The shock was that she had achieved the ultimate defeat of aging. She died at age 58 from breast cancer, two years ago.

I’d been staring at a dead woman on that cover. And reading her advice.


Our bodies are energy. They respond to love—and to hate.

I can’t explain the grief I feel for her, as a fellow author. So many women will now find her book on library shelves and she can't do anything to change it.

Now I fully understood so much!


Aging Is Not the Enemy

Aging is not the enemy—self-loathing is. She fought her own body with chemicals and wrenches (shapewear) and surgical knives, hating every wrinkle and bulge.

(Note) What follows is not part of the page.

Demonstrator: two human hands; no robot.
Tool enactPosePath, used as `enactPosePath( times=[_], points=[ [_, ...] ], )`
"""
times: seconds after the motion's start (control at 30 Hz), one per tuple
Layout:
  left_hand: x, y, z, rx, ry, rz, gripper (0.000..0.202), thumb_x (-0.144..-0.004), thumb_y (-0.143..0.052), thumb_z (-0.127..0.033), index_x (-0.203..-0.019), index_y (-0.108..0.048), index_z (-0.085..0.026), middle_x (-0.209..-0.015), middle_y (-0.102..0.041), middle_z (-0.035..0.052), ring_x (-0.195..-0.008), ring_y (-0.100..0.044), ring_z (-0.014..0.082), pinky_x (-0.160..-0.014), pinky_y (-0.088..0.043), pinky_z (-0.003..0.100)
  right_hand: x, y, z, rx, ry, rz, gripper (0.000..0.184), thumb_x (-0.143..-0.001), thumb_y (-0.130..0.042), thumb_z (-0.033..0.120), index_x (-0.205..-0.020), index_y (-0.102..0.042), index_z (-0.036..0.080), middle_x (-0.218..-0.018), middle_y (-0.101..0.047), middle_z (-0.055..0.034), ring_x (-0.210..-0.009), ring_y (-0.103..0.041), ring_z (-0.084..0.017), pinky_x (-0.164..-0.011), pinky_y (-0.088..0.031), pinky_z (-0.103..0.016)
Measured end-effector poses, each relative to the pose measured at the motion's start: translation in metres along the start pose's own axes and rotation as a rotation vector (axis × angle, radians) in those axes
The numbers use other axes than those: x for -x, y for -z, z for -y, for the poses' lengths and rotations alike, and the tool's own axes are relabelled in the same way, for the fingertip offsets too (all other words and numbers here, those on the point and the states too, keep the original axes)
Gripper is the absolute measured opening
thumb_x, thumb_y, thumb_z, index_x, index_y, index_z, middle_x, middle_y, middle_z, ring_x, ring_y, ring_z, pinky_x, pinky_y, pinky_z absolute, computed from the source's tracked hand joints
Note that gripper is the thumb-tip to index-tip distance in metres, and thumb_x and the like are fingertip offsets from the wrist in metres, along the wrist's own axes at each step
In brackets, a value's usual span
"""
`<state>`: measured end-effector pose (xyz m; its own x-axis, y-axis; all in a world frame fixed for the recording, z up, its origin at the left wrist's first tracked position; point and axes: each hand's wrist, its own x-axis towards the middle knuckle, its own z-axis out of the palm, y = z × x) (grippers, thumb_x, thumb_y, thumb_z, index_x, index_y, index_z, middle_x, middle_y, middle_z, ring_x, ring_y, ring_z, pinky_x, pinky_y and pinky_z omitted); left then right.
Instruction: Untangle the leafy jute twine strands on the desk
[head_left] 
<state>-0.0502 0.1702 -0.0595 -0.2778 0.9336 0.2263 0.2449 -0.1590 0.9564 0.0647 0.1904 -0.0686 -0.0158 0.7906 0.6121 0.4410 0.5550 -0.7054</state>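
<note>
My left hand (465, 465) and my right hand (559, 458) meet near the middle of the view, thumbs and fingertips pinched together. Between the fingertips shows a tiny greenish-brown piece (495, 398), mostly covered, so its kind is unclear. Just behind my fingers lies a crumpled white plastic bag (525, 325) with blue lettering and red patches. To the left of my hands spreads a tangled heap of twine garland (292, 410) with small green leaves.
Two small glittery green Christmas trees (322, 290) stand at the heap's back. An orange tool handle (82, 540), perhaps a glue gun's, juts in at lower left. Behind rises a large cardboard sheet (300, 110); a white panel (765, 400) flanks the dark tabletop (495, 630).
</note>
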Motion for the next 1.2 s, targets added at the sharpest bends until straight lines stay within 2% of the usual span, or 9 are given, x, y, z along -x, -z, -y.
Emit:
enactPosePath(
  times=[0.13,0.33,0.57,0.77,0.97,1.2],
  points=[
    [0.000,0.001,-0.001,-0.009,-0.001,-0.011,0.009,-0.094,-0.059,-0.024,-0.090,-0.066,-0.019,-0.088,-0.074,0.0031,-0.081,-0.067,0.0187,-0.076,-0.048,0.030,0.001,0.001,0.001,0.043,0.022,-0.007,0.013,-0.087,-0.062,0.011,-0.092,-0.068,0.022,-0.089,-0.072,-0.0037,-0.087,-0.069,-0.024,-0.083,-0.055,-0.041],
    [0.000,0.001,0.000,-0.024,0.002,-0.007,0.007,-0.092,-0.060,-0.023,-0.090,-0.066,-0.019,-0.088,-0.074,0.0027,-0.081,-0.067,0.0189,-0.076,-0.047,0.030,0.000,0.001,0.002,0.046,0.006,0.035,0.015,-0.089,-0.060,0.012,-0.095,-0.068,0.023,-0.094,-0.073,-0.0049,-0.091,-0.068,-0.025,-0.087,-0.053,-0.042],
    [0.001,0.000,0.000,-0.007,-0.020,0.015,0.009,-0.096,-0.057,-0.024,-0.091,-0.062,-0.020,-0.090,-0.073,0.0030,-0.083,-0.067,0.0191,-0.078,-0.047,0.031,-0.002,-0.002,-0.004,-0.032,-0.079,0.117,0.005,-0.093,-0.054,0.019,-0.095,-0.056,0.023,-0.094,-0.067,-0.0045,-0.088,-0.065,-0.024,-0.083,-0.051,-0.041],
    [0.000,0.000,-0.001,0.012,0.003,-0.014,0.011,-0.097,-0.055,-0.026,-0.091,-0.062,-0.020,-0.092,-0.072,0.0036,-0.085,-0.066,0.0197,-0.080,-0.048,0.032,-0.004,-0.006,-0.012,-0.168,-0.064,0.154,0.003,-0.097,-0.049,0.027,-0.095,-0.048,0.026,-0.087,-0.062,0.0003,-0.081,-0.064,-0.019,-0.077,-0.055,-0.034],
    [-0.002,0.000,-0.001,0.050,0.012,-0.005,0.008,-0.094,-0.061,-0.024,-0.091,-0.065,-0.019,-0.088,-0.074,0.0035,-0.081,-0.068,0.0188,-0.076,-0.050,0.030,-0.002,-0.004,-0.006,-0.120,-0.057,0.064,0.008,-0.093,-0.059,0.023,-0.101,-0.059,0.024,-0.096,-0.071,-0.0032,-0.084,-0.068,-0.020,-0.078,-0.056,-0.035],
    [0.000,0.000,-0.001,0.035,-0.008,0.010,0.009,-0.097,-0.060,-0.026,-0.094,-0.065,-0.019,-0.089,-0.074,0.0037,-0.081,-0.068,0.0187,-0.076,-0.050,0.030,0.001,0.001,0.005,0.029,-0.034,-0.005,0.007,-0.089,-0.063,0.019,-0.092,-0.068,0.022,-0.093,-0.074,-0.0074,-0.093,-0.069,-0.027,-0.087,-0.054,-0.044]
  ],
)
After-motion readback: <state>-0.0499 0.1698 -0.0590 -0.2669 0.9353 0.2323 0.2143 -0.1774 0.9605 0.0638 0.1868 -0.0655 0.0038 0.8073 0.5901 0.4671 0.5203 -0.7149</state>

Our bodies are energy. They respond to love—and to hate. How sad! How tragic! How NOT to fight aging! In fact, don’t fight it at all! Love it. Find things to love about yourself whatever size you are—which is the lesson I learned in the last three years of up and down the scale.

My sixtieth birthday reading adventure had led me right around in this circle of understanding. That’s why I say I can now see my Cosmic CoAuthors’ fingerprints. Who led me to this book in the first place? Who urged me to sit and read it when I had a million other things to do? Then who planted the idea of going into my office to Google this author? Hmm?? Was it coincidence? Or a brilliantly clever way to convince me, once and for all, that smearing chemicals on my face in a desperate attempt to preserve what cannot and should not be preserved is self-destructive? Self-defeating? Dangerous? And ignorant.

Sure, I’ll adjust my hemlines and wear things that actually fit. If it’s one thing I learned from my spiritual mentor, it is to dress to please oneself and make oneself feel beautiful and happy. But the book I now mourn over—for the author’s sake—is not about feeling wonderful. It’s about succumbing to the worst aspect one could cling to that might surface during the aging process: self-loathing. Rejection of our own beautiful Self, which is spirit masquerading for a brief time inside a flesh body.

As Joseph proclaimed, “But jiggling is how you know breasts are real!”

Indeed. Let the celebrations of wobbly, wibbly, jiggly, and draggy begin! I don’t fear death—so why should I fear aging? I will find things about it to love.

In fact, in truth, Joseph told me last month that I now walk like a much younger person than I did six months ago (at 25-30 pounds overweight), and my eyes sparkle like they haven’t for two years. I have so much more energy! I would tell you my diet and exercise secrets, but then I’d risk spreading any mistakes I’m currently making. And I'm sure I will discover what those are in the future.

Find your own way—the one that suits the Spirit inside your body—and may you always enjoy the journey, wherever it takes you: up and down a scale, or up and down mountains and into jungles. Your Cosmic CoAuthors will surely be there with gentle guidance when you need it.